### Task instructions
Please return all lines in the listing holding the word "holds".
:::::
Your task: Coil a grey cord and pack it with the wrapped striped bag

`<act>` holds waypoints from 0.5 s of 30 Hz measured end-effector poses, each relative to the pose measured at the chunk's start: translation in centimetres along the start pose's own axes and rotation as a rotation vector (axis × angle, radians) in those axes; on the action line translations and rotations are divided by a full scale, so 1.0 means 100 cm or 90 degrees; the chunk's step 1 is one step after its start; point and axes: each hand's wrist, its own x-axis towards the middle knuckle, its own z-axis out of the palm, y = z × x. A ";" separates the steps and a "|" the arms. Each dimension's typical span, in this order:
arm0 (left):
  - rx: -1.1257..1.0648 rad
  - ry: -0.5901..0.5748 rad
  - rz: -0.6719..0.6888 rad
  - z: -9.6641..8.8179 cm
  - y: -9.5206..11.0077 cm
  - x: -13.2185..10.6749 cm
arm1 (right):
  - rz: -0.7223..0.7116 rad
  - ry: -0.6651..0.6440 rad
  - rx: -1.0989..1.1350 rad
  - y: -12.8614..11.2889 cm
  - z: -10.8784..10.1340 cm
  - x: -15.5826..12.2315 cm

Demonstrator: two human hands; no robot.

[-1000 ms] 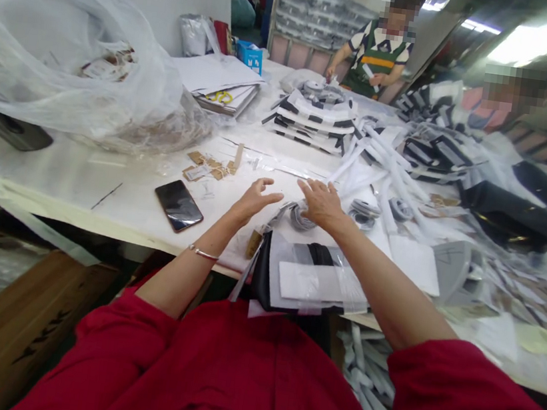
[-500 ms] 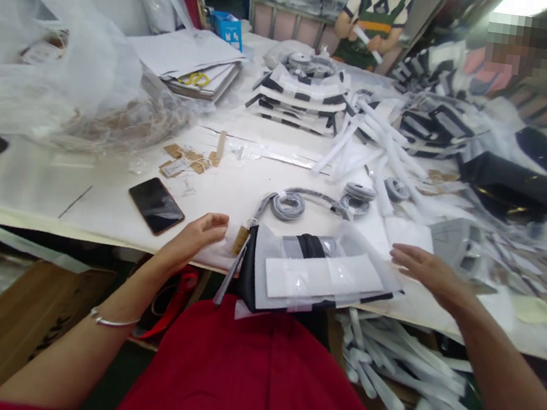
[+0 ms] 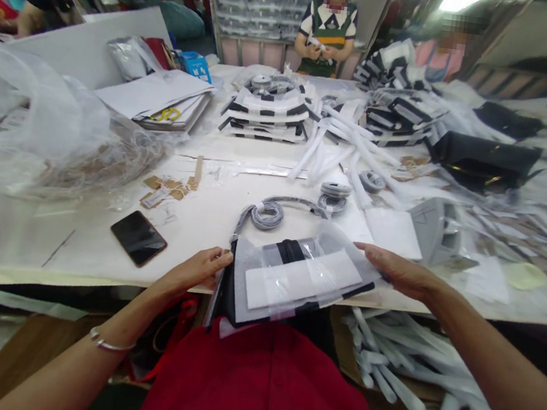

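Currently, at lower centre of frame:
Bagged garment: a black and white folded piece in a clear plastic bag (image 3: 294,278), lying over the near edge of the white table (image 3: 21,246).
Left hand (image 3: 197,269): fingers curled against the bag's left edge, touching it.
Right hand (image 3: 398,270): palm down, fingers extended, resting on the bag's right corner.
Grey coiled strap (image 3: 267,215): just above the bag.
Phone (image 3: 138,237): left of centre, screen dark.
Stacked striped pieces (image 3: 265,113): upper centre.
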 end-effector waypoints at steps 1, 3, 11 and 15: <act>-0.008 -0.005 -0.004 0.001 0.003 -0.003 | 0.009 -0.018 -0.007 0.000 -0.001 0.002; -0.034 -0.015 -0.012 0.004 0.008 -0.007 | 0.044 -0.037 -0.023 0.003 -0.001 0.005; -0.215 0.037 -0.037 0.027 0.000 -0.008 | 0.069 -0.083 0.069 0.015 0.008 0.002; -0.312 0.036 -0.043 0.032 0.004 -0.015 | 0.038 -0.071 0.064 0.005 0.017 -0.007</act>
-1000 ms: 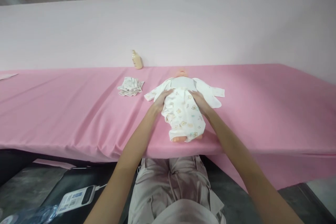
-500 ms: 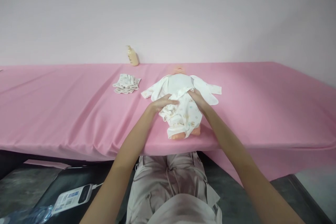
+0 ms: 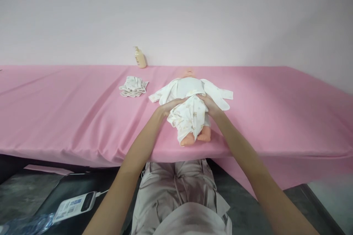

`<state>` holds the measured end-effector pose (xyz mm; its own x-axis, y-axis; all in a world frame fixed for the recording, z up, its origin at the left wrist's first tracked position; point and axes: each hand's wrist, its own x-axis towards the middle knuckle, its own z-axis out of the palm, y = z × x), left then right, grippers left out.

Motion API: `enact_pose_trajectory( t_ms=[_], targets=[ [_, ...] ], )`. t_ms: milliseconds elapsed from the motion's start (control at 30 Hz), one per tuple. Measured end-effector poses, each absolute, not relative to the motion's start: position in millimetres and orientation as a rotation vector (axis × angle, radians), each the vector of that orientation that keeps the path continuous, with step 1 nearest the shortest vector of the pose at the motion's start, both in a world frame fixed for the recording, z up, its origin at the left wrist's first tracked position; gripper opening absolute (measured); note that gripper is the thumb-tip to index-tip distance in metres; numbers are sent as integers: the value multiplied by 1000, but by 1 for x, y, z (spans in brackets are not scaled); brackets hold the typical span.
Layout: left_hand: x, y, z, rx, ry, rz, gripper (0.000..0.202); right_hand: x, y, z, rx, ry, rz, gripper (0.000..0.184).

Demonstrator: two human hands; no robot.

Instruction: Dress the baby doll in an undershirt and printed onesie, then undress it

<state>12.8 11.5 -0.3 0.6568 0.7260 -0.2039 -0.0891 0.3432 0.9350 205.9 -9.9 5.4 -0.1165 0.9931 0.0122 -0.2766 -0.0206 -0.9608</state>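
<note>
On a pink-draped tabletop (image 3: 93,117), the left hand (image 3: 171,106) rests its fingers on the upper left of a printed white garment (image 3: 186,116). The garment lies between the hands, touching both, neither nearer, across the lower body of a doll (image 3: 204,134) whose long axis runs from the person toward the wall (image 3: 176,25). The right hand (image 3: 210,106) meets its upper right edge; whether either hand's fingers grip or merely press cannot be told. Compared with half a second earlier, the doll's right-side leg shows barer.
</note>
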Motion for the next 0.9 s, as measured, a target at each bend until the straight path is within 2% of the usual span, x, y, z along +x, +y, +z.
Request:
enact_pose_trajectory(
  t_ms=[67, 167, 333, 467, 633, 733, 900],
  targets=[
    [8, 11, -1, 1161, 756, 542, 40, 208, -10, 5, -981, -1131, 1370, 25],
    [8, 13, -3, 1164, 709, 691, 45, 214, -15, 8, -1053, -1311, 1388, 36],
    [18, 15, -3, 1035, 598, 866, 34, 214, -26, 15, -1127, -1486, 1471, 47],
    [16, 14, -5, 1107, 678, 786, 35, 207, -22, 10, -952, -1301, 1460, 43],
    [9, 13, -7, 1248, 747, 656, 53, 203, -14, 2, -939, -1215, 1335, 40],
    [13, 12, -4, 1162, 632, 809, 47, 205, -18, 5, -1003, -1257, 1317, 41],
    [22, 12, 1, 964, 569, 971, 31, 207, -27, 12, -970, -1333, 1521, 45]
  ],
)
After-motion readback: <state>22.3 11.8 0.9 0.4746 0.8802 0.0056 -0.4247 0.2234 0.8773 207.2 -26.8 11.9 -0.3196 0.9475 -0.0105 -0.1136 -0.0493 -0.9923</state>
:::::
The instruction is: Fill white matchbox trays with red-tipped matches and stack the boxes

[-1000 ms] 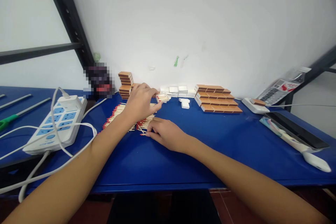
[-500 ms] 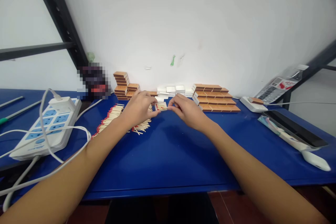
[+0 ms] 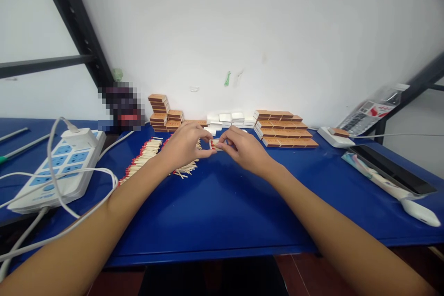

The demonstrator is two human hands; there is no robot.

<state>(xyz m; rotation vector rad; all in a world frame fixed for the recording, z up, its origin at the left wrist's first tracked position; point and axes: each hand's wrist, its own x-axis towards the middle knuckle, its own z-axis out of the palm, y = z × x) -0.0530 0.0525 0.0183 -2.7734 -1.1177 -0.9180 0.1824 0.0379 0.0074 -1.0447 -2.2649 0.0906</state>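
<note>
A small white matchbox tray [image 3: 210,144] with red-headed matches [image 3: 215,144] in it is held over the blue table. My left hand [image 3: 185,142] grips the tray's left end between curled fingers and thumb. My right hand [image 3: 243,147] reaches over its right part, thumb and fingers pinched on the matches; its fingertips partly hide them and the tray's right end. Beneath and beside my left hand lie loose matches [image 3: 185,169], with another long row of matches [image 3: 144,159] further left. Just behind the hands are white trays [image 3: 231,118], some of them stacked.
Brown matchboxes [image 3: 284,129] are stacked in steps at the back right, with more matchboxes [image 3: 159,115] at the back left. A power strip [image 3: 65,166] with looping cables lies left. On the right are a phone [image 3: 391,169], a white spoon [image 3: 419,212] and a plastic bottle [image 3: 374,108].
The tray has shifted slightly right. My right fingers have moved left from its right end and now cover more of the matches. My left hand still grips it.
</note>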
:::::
### Task result
`<act>` holds waypoints from 0.5 s of 30 Hz measured end-effector poses, each relative to the pose measured at the chunk's start: translation in centimetres along the start pose's own axes and rotation as a rotation vector (axis × angle, radians) in those axes; on the action line translations and rotations are divided by a full scale, so 1.0 means 100 cm or 90 degrees; the chunk's step 1 is one step after its start; point and axes: each hand's wrist, its own x-axis towards the middle knuckle, its own z-axis out of the palm, y = z × x. A ";" separates the steps and a "|" the arms. Each dimension's typical span, in this order:
`<state>` holds the measured end-effector pose (xyz mm; its own x-axis, y-axis; all in a world frame fixed for the recording, z up, its origin at the left wrist's first tracked position; point and axes: each hand's wrist, its own x-axis towards the middle knuckle, its own z-axis out of the palm, y = z × x), left then right, grippers left out.

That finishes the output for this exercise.